> _What is expected_
Once you have read the records below, report how many lines contain the word "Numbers", and give nothing besides that number.
---*---
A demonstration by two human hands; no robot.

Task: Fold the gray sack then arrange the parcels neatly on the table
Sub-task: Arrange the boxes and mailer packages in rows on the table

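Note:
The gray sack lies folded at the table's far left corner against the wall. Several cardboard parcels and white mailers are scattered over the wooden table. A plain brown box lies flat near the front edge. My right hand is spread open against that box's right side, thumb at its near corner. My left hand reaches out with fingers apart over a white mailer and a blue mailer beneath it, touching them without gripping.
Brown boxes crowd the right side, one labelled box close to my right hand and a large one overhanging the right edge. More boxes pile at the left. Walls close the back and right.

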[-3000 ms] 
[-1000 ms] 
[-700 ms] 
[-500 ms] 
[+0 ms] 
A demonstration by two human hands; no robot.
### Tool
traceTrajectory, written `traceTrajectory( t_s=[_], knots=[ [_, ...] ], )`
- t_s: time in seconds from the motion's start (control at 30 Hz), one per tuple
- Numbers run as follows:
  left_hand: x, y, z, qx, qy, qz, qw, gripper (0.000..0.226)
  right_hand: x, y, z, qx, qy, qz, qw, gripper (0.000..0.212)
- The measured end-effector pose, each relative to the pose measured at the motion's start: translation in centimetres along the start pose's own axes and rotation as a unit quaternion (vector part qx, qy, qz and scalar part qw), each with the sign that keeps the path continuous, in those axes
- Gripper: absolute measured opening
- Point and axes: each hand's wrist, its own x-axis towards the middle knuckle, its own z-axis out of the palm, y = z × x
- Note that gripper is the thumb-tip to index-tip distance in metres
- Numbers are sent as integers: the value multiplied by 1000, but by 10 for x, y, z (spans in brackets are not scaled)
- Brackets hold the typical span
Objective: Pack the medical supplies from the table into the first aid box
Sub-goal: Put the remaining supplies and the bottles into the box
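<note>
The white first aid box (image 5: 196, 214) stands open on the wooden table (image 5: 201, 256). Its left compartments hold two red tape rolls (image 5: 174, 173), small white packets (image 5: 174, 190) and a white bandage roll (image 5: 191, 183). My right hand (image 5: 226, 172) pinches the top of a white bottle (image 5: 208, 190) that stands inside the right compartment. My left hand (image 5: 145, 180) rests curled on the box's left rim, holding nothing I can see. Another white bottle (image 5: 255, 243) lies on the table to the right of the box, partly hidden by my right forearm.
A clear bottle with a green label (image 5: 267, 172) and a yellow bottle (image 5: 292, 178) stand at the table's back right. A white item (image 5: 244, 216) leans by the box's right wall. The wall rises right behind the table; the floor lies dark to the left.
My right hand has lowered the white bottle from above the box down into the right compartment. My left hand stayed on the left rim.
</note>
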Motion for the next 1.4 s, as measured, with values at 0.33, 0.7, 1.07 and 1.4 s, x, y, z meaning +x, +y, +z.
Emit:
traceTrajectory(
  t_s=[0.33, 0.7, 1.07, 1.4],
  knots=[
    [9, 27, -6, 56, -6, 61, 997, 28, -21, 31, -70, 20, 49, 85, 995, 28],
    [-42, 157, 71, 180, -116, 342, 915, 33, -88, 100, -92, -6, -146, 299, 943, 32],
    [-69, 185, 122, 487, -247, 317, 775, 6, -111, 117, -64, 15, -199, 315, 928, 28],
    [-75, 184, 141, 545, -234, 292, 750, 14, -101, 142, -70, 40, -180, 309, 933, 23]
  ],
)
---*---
> _Answer to the problem_
2